Task item:
Reproduce the records below in their entirety, exactly as shown.

Given records:
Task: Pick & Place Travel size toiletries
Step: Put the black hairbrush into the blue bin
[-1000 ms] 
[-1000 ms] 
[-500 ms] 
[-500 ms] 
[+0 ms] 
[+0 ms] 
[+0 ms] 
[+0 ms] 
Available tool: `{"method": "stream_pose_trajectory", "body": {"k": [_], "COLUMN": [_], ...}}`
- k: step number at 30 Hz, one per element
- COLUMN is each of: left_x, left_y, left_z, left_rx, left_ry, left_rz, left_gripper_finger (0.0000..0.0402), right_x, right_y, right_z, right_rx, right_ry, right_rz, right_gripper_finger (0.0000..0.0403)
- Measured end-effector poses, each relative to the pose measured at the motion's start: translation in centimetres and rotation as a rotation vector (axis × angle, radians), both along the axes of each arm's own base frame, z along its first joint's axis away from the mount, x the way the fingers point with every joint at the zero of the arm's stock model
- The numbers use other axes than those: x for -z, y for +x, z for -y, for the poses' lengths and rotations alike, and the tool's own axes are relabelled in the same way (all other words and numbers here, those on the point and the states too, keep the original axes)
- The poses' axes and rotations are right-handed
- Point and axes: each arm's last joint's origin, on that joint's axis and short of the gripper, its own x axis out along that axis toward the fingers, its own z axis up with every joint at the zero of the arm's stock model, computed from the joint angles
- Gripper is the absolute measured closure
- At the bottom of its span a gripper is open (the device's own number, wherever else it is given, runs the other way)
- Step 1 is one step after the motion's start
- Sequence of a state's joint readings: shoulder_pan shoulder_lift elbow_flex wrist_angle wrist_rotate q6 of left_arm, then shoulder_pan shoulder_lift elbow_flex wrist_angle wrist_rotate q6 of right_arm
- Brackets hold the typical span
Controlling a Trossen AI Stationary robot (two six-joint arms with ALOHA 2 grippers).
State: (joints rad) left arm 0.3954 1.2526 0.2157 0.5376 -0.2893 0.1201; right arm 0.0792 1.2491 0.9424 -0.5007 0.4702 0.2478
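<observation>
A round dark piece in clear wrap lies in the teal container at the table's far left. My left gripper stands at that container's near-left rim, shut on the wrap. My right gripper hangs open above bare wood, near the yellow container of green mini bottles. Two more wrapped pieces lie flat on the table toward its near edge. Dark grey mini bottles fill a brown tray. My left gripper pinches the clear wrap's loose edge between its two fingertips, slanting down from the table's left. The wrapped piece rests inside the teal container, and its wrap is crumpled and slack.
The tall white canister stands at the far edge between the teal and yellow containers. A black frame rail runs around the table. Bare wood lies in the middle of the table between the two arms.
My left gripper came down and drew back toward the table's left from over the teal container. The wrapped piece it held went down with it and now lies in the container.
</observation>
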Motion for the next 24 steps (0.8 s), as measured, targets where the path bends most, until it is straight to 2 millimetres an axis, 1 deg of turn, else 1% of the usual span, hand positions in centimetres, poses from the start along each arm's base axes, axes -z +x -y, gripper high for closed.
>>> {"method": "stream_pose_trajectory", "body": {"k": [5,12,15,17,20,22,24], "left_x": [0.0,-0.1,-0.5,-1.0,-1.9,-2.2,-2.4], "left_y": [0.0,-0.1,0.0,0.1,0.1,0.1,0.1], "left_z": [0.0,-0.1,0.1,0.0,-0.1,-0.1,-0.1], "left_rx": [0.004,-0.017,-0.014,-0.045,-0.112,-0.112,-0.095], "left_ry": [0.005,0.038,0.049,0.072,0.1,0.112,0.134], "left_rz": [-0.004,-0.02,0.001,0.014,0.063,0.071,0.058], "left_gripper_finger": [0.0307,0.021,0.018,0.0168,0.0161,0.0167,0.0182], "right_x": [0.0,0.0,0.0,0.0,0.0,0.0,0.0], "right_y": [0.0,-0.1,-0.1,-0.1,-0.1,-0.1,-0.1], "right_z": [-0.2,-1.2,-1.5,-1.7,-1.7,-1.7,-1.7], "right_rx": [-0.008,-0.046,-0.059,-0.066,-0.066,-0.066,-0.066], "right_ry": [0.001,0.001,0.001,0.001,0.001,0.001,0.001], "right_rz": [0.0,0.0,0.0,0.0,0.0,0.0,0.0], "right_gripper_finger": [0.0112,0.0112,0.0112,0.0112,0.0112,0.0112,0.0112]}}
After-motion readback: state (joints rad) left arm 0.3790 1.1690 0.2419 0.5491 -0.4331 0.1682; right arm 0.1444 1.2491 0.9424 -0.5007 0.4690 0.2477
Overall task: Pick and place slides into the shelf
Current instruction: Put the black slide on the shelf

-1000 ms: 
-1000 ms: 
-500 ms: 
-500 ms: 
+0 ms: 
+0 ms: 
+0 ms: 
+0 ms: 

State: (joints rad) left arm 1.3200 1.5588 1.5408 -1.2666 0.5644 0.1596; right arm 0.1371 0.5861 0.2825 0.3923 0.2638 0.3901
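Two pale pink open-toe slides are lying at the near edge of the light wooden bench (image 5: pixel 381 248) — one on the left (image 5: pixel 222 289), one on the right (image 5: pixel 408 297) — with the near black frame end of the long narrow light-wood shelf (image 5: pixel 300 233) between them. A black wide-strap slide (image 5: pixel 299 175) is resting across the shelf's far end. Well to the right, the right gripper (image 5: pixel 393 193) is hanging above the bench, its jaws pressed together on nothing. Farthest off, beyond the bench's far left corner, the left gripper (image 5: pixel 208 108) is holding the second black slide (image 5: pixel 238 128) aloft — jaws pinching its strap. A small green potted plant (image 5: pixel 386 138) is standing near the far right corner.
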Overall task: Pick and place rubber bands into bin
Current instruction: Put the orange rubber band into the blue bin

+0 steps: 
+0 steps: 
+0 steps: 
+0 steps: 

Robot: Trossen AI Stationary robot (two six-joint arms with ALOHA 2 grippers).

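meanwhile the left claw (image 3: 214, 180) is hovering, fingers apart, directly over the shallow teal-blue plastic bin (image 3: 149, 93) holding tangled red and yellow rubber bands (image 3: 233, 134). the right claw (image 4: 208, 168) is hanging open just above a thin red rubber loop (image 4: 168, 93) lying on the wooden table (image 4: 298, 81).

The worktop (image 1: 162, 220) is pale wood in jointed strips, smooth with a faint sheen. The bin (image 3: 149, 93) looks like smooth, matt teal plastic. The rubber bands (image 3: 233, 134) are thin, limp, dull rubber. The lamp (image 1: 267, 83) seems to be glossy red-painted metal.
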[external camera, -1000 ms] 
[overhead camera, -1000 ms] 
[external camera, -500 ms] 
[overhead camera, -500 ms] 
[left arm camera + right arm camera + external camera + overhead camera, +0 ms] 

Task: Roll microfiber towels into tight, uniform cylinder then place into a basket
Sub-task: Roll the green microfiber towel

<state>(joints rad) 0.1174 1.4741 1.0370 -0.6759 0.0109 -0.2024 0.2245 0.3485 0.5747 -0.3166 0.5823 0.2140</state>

Task response:
Task: Pick & Place Travel size toiletries
Step: Put the black hairbrush into the blue bin
[-1000 ms] 
[-1000 ms] 
[-500 ms] 
[-500 ms] 
[+0 ms] 
[+0 ms] 
[+0 ms] 
[+0 ms] 
Available tool: `{"method": "stream_pose_trajectory", "body": {"k": [_], "COLUMN": [_], ...}}`
- k: step number at 30 Hz, one per element
- COLUMN is each of: left_x, left_y, left_z, left_rx, left_ry, left_rz, left_gripper_finger (0.0000..0.0402), right_x, right_y, right_z, right_rx, right_ry, right_rz, right_gripper_finger (0.0000..0.0403)
- Measured end-effector poses, each relative to the pose measured at the motion's start: translation in centimetres and rotation as a rotation vector (axis × angle, radians), both along the axes of each arm's own base frame, z along its first joint's axis away from the mount, x the way the fingers point with every joint at the zero of the arm's stock model
- The numbers use other axes than those: x for -z, y for +x, z for -y, for the poses' lengths and rotations alike, and the tool's own axes are relabelled in the same way (all other words and numbers here, those on the point and the states too, keep the original axes)
- The poses' axes and rotations are right-handed
- Point and axes: each arm's last joint's origin, on that joint's axis and short of the gripper, its own x axis out along that axis toward the fingers, its own z axis up with every joint at the zero of the arm's stock model, computed from the joint angles
- Gripper is the absolute measured closure
- At the bottom of its span a gripper is open (the device's own number, wherever else it is given, runs the other way)
- Step 1 is one step after the motion's start
- Sequence of a state's joint readings: shoulder_pan shoulder_lift elbow_flex wrist_angle wrist_rotate q6 of left_arm, then shoulder_pan shoulder_lift elbow_flex wrist_angle wrist_rotate q6 of right_arm
- Brackets hold the typical span
Controlling a Trossen AI Stationary robot (two six-joint arms with ALOHA 2 grippers).
State: (joints rad) left arm 0.3954 1.2526 0.2157 0.5376 -0.2893 0.1201; right arm 0.0792 1.2491 0.9424 -0.5007 0.4702 0.2478
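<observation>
A round dark piece in clear wrap lies in the teal container at the table's far left. My left gripper stands at that container's near-left rim, shut on the wrap. My right gripper hangs open above bare wood, near the yellow container of green mini bottles. Two more wrapped pieces lie flat on the table toward its near edge. Dark grey mini bottles fill a brown tray. My left gripper pinches the clear wrap's loose edge between its two fingertips, slanting down from the table's left. The wrapped piece rests inside the teal container, and its wrap is crumpled and slack.
The tall white canister stands at the far edge between the teal and yellow containers. A black frame rail runs around the table. Bare wood lies in the middle of the table between the two arms.
My left gripper came down and drew back toward the table's left from over the teal container. The wrapped piece it held went down with it and now lies in the container.
</observation>
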Motion for the next 24 steps (0.8 s), as measured, targets where the path bends most, until it is straight to 2 millimetres an axis, 1 deg of turn, else 1% of the usual span, hand positions in centimetres, poses from the start along each arm's base axes, axes -z +x -y, gripper high for closed.
>>> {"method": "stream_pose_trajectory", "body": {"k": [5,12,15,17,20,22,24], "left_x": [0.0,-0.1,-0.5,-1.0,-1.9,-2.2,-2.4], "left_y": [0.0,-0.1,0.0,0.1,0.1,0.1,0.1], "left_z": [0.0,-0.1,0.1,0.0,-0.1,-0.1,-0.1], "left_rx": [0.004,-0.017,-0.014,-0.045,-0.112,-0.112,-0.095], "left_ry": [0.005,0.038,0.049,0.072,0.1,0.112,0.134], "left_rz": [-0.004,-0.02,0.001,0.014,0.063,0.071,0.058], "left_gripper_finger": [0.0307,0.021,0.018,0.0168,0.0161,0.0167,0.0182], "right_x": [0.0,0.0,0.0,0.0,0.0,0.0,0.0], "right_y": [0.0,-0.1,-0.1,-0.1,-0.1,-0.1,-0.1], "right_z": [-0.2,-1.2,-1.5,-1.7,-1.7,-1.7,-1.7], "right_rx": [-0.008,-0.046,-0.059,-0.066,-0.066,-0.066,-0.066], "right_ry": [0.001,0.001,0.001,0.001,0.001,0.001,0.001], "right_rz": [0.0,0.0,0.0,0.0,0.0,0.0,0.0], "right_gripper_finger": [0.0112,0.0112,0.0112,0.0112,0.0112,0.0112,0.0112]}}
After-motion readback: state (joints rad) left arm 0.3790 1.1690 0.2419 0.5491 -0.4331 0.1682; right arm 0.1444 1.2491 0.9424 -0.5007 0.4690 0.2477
Overall task: Pick and place slides into the shelf
Current instruction: Put the black slide on the shelf

-1000 ms: 
-1000 ms: 
-500 ms: 
-500 ms: 
+0 ms: 
+0 ms: 
+0 ms: 
+0 ms: 

State: (joints rad) left arm 1.3200 1.5588 1.5408 -1.2666 0.5644 0.1596; right arm 0.1371 0.5861 0.2825 0.3923 0.2638 0.3901
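Two pale pink open-toe slides are lying at the near edge of the light wooden bench (image 5: pixel 381 248) — one on the left (image 5: pixel 222 289), one on the right (image 5: pixel 408 297) — with the near black frame end of the long narrow light-wood shelf (image 5: pixel 300 233) between them. A black wide-strap slide (image 5: pixel 299 175) is resting across the shelf's far end. Well to the right, the right gripper (image 5: pixel 393 193) is hanging above the bench, its jaws pressed together on nothing. Farthest off, beyond the bench's far left corner, the left gripper (image 5: pixel 208 108) is holding the second black slide (image 5: pixel 238 128) aloft — jaws pinching its strap. A small green potted plant (image 5: pixel 386 138) is standing near the far right corner.
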Overall task: Pick and place rubber bands into bin
Current instruction: Put the orange rubber band into the blue bin

+0 steps: 
+0 steps: 
+0 steps: 
+0 steps: 

Robot: Trossen AI Stationary robot (two six-joint arms with ALOHA 2 grippers).

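meanwhile the left claw (image 3: 214, 180) is hovering, fingers apart, directly over the shallow teal-blue plastic bin (image 3: 149, 93) holding tangled red and yellow rubber bands (image 3: 233, 134). the right claw (image 4: 208, 168) is hanging open just above a thin red rubber loop (image 4: 168, 93) lying on the wooden table (image 4: 298, 81).

The worktop (image 1: 162, 220) is pale wood in jointed strips, smooth with a faint sheen. The bin (image 3: 149, 93) looks like smooth, matt teal plastic. The rubber bands (image 3: 233, 134) are thin, limp, dull rubber. The lamp (image 1: 267, 83) seems to be glossy red-painted metal.
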[external camera, -1000 ms] 
[overhead camera, -1000 ms] 
[external camera, -500 ms] 
[overhead camera, -500 ms] 
[left arm camera + right arm camera + external camera + overhead camera, +0 ms] 

Task: Roll microfiber towels into tight, uniform cylinder then place into a basket
Sub-task: Roll the green microfiber towel

<state>(joints rad) 0.1174 1.4741 1.0370 -0.6759 0.0109 -0.2024 0.2245 0.3485 0.5747 -0.3166 0.5823 0.2140</state>

Nothing more is needed to finish the exercise.